• DATA TO PROCESS
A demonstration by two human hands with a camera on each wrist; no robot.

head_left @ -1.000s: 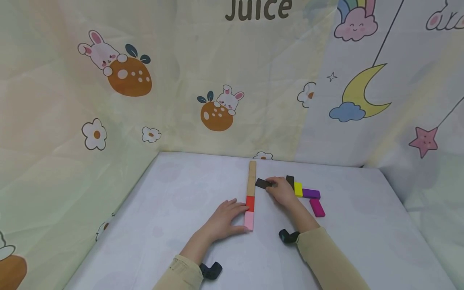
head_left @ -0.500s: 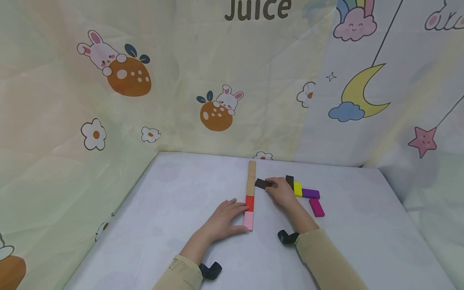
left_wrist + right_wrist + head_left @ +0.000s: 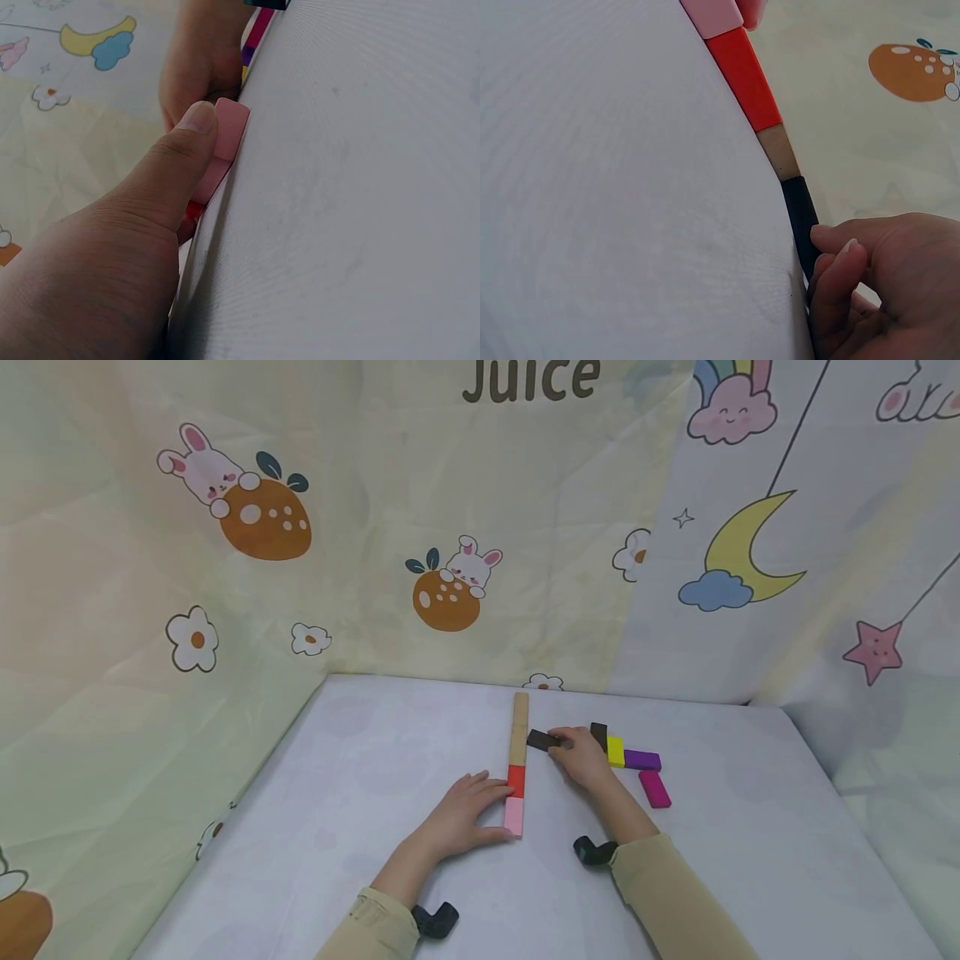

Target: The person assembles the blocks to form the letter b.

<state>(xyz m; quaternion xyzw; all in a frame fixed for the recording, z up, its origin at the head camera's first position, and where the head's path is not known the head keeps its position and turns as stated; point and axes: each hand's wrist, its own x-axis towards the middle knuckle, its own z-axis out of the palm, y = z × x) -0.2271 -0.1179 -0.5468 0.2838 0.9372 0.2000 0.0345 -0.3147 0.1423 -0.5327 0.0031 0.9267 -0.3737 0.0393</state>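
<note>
A straight row of blocks lies on the white table: natural wood blocks (image 3: 519, 729) at the far end, a red block (image 3: 517, 783), and a pink block (image 3: 513, 815) nearest. Beside the row, my left hand (image 3: 467, 814) has its fingers spread. Its thumb touches the pink block's near end, and a fingertip reaches the red block. To the right of the row, my right hand (image 3: 583, 757) pinches a black block (image 3: 540, 740) between thumb and fingers. The black block lies slanted, its left end close to the wood blocks; the hand covers its right end.
Right of my right hand stand a second black block (image 3: 599, 735), a yellow block (image 3: 616, 752) and a purple block (image 3: 642, 760). A magenta block (image 3: 656, 788) lies slanted just nearer. Printed cloth (image 3: 360, 527) rises behind the table.
</note>
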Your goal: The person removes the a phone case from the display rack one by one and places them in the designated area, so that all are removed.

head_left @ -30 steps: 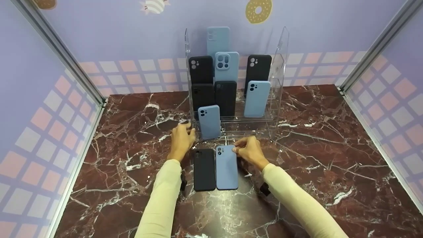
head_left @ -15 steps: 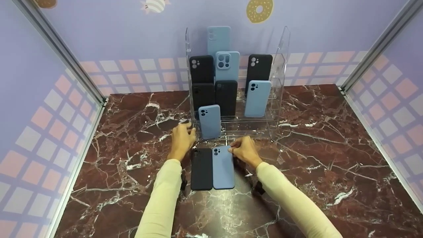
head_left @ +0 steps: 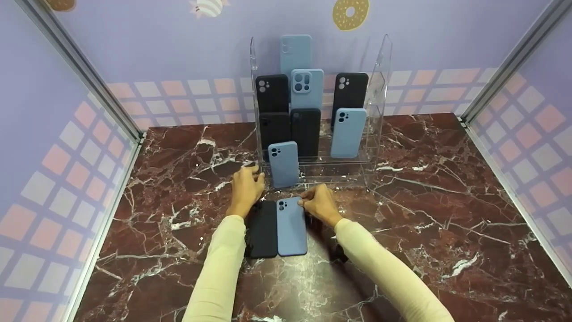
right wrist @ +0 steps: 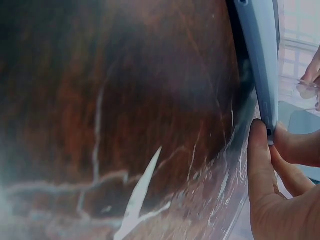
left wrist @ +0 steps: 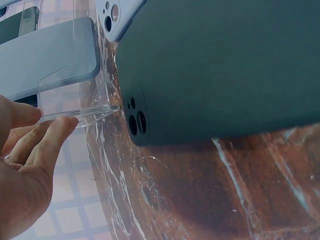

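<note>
My right hand (head_left: 318, 205) pinches the upper right corner of a blue phone case (head_left: 291, 226) lying flat on the marble surface (head_left: 424, 188), thumb and fingers (right wrist: 262, 165) closed on its edge. A black phone case (head_left: 263, 229) lies just beside it on the far side from that grip, the two touching edge to edge. My left hand (head_left: 246, 188) rests ahead of the black case, its straight, relaxed fingers (left wrist: 52, 142) touching the base of the clear acrylic display stand (head_left: 380, 89) and gripping nothing. Over the last second the blue case has slid leftward under my right grip and pushed the black case with it, so the pair now sits closer to my left forearm and part of the black case is hidden behind my sleeve. My left hand has not moved from the stand's corner. The stand, just ahead of both hands, holds blue and black cases upright on its tiers, unchanged.
</note>
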The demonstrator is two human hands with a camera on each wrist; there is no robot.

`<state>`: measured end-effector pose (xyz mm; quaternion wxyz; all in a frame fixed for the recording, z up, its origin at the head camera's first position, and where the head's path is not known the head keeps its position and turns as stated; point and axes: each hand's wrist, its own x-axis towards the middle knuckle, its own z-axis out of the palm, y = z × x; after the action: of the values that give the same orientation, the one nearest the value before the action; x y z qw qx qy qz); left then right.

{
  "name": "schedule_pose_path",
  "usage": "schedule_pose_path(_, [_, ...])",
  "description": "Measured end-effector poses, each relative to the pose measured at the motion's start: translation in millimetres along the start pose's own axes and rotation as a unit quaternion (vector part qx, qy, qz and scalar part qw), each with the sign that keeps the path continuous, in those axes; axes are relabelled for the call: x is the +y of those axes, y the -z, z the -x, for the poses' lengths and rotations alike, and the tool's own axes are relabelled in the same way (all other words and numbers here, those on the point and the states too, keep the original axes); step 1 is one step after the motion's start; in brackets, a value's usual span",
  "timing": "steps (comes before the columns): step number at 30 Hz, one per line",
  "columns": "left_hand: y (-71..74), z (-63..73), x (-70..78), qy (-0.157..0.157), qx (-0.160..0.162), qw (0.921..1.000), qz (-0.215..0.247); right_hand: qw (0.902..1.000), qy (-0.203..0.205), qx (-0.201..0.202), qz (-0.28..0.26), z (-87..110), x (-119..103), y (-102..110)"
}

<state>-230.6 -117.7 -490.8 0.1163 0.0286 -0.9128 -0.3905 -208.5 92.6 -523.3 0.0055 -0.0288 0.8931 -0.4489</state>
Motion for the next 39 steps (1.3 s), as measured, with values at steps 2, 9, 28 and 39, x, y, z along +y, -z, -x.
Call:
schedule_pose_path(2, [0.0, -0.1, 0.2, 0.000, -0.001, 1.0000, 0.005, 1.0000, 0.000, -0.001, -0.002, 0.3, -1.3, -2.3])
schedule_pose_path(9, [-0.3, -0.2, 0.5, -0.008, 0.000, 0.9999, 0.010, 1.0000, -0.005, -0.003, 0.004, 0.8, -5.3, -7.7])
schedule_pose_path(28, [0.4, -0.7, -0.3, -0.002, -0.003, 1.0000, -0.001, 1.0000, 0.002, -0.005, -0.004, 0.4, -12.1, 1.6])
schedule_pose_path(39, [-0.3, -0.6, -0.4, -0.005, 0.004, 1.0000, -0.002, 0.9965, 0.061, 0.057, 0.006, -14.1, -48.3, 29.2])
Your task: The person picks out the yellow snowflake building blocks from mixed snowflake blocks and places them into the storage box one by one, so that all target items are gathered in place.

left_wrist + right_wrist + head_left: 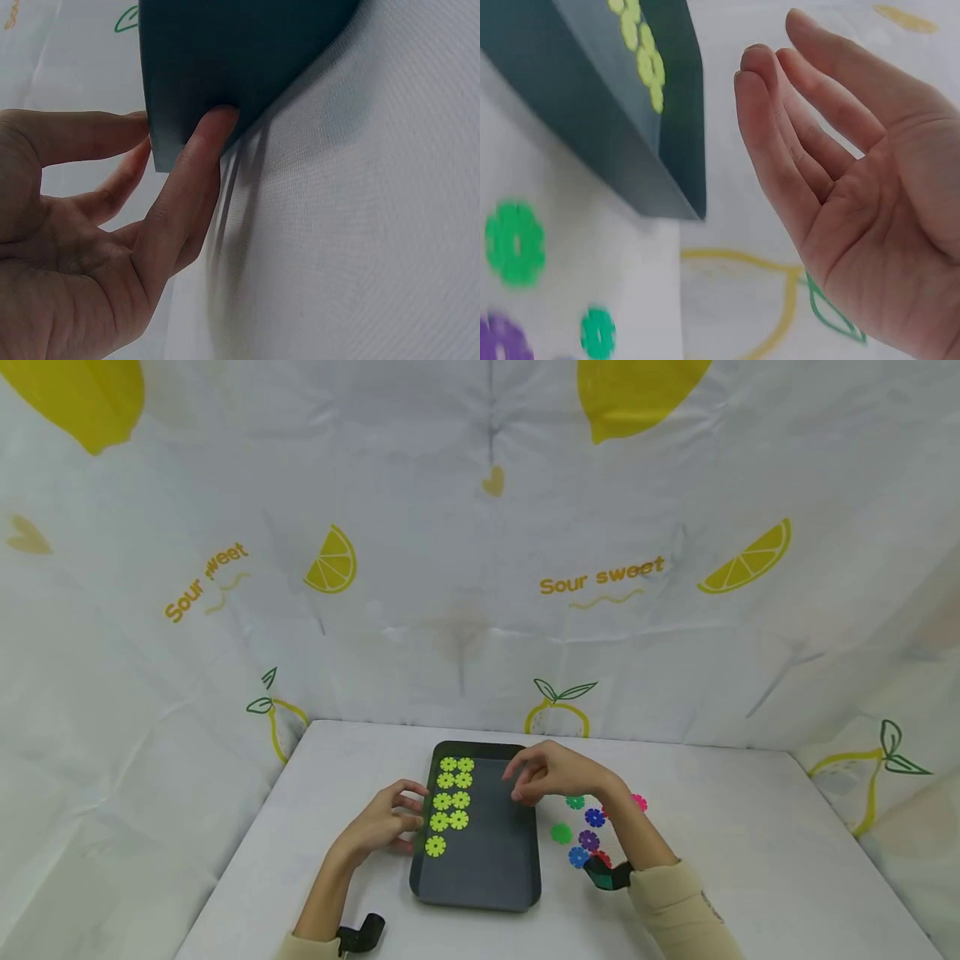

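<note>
In the head view a dark grey tray [480, 885] lies on the table, with several yellow-green notched plastic discs [460, 819] in two columns along its left side. My left hand [378, 822] is at the tray's left edge. In the left wrist view, the left fingertips [223, 116] touch the tray's outer wall [225, 52] and its rim. My right hand [558, 772] hovers over the tray's right edge, fingers loosely bent. Nothing shows between the right fingers [769, 112] in the right wrist view.
Loose notched discs in green [562, 833], blue [595, 817], purple [588, 841] and red or pink lie right of the tray, partly under the right forearm. A white lemon-print cloth [450, 660] hangs behind the white table [750, 843].
</note>
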A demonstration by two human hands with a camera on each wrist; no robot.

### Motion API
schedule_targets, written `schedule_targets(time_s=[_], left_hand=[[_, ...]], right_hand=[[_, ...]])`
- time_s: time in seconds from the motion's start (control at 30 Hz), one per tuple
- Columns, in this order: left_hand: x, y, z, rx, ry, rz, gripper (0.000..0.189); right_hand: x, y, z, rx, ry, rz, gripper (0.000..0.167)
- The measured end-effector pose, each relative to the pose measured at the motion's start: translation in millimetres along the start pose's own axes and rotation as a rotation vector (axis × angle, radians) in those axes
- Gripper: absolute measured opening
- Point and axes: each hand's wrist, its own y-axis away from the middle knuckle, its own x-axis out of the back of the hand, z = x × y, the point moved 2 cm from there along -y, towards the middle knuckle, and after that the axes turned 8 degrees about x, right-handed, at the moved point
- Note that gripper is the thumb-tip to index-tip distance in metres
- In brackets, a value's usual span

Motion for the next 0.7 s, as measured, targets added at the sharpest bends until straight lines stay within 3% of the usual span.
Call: schedule_targets(time_s=[0.33, 0.7], left_hand=[[-1.9, 1.3, 0.9, 0.004, -0.011, 0.004, 0.054], [-3.2, 1.6, 0.2, 0.008, -0.012, 0.017, 0.055]], right_hand=[[22.4, 64.8, 9.9, -0.022, 0.002, 0.063, 0.027], [25.0, 122.1, 19.1, -0.073, -0.017, 0.056, 0.033]])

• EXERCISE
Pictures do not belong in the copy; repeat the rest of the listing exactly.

• THE ANSWER
A demonstration by two human hands with a camera on each wrist; no robot.

head_left @ -1.000s: 
head_left @ -0.500s: 
left_wrist + right_wrist + head_left @ +0.000s: 

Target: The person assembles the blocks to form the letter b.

<state>(xyz m; quaternion xyzw; all in a frame fixed for the recording, z up, its origin at the head camera's first position, and where the head's path is not known the head keeps its position and turns as stated; point and axes: each hand's wrist, its own x-axis towards the middle knuckle, its own z-axis out of the palm, y = z × x) -0.2271 -0.1179 -0.5468 0.2838 0.9372 0.2000 0.0345 -0.3147 0.1423 -0.5327 0.0031 0.9267 -0.3737 0.0393</state>
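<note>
A straight row of blocks lies on the white table: natural wood blocks (image 3: 519, 729) at the far end, a red block (image 3: 517, 783), and a pink block (image 3: 513, 815) nearest. Beside the row, my left hand (image 3: 467, 814) has its fingers spread. Its thumb touches the pink block's near end, and a fingertip reaches the red block. To the right of the row, my right hand (image 3: 583, 757) pinches a black block (image 3: 540, 740) between thumb and fingers. The black block lies slanted, its left end close to the wood blocks; the hand covers its right end.
Right of my right hand stand a second black block (image 3: 599, 735), a yellow block (image 3: 616, 752) and a purple block (image 3: 642, 760). A magenta block (image 3: 656, 788) lies slanted just nearer. Printed cloth (image 3: 360, 527) rises behind the table.
</note>
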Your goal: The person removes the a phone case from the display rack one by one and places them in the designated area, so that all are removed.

head_left @ -30 steps: 
head_left @ -15 steps: 
head_left @ +0 steps: 
right wrist @ +0 steps: 
left wrist @ +0 steps: 

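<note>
My right hand (head_left: 318, 205) pinches the upper right corner of a blue phone case (head_left: 291, 226) lying flat on the marble surface (head_left: 424, 188), thumb and fingers (right wrist: 262, 165) closed on its edge. A black phone case (head_left: 263, 229) lies just beside it on the far side from that grip, the two touching edge to edge. My left hand (head_left: 246, 188) rests ahead of the black case, its straight, relaxed fingers (left wrist: 52, 142) touching the base of the clear acrylic display stand (head_left: 380, 89) and gripping nothing. Over the last second the blue case has slid leftward under my right grip and pushed the black case with it, so the pair now sits closer to my left forearm and part of the black case is hidden behind my sleeve. My left hand has not moved from the stand's corner. The stand, just ahead of both hands, holds blue and black cases upright on its tiers, unchanged.
</note>
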The demonstrator is two human hands with a camera on each wrist; there is no robot.

`<state>`: measured end-effector pose (xyz mm; quaternion wxyz; all in a frame fixed for the recording, z up, its origin at the head camera's first position, and where the head's path is not known the head keeps its position and turns as stated; point and axes: each hand's wrist, its own x-axis towards the middle knuckle, its own z-axis out of the palm, y = z × x; after the action: of the values that give the same orientation, the one nearest the value before the action; x y z qw qx qy qz); left then right.

{
  "name": "schedule_pose_path",
  "usage": "schedule_pose_path(_, [_, ...])",
  "description": "Measured end-effector poses, each relative to the pose measured at the motion's start: translation in millimetres along the start pose's own axes and rotation as a unit quaternion (vector part qx, qy, qz and scalar part qw), each with the sign that keeps the path continuous, in those axes; axes are relabelled for the call: x is the +y of those axes, y the -z, z the -x, for the poses' lengths and rotations alike, and the tool's own axes are relabelled in the same way (all other words and numbers here, those on the point and the states too, keep the original axes); step 1 is one step after the motion's start; in brackets, a value's usual span",
  "timing": "steps (comes before the columns): step number at 30 Hz, one per line",
  "columns": "left_hand: y (-71..74), z (-63..73), x (-70..78), qy (-0.157..0.157), qx (-0.160..0.162), qw (0.921..1.000), qz (-0.215..0.247); right_hand: qw (0.902..1.000), qy (-0.203..0.205), qx (-0.201..0.202), qz (-0.28..0.26), z (-87..110), x (-119..103), y (-102..110)"
}

<state>-230.6 -117.7 -490.8 0.1163 0.0286 -0.9128 -0.3905 -208.5 92.6 -523.3 0.0055 -0.0288 0.8931 -0.4489</state>
Motion for the next 39 steps (1.3 s), as measured, with values at steps 2, 9, 28 and 39, x, y, z along +y, -z, -x.
Call:
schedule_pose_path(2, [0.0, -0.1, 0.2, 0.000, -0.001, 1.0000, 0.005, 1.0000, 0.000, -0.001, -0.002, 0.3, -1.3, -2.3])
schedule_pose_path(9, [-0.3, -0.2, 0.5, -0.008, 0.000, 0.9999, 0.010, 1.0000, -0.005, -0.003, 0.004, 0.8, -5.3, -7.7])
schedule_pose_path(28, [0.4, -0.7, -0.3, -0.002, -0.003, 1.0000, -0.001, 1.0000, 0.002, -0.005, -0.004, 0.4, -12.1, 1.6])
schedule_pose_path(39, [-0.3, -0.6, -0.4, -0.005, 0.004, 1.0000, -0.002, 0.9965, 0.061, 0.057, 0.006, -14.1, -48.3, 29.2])
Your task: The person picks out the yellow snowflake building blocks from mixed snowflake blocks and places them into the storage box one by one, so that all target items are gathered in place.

left_wrist + right_wrist + head_left: 

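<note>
In the head view a dark grey tray [480, 885] lies on the table, with several yellow-green notched plastic discs [460, 819] in two columns along its left side. My left hand [378, 822] is at the tray's left edge. In the left wrist view, the left fingertips [223, 116] touch the tray's outer wall [225, 52] and its rim. My right hand [558, 772] hovers over the tray's right edge, fingers loosely bent. Nothing shows between the right fingers [769, 112] in the right wrist view.
Loose notched discs in green [562, 833], blue [595, 817], purple [588, 841] and red or pink lie right of the tray, partly under the right forearm. A white lemon-print cloth [450, 660] hangs behind the white table [750, 843].
</note>
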A demonstration by two human hands with a camera on each wrist; no robot.

### Motion API
schedule_targets, written `schedule_targets(time_s=[_], left_hand=[[_, ...]], right_hand=[[_, ...]])`
- time_s: time in seconds from the motion's start (control at 30 Hz), one per tuple
- Columns, in this order: left_hand: x, y, z, rx, ry, rz, gripper (0.000..0.189); right_hand: x, y, z, rx, ry, rz, gripper (0.000..0.167)
- The measured end-effector pose, each relative to the pose measured at the motion's start: translation in millimetres along the start pose's own axes and rotation as a rotation vector (axis × angle, radians) in those axes
- Gripper: absolute measured opening
- Point and axes: each hand's wrist, its own y-axis away from the middle knuckle, its own x-axis out of the back of the hand, z = x × y, the point moved 2 cm from there along -y, towards the middle knuckle, and after that the axes turned 8 degrees about x, right-handed, at the moved point
- Note that gripper is the thumb-tip to index-tip distance in metres
- In brackets, a value's usual span

Motion for the next 0.7 s, as measured, targets added at the sharpest bends until straight lines stay within 3% of the usual span.
Call: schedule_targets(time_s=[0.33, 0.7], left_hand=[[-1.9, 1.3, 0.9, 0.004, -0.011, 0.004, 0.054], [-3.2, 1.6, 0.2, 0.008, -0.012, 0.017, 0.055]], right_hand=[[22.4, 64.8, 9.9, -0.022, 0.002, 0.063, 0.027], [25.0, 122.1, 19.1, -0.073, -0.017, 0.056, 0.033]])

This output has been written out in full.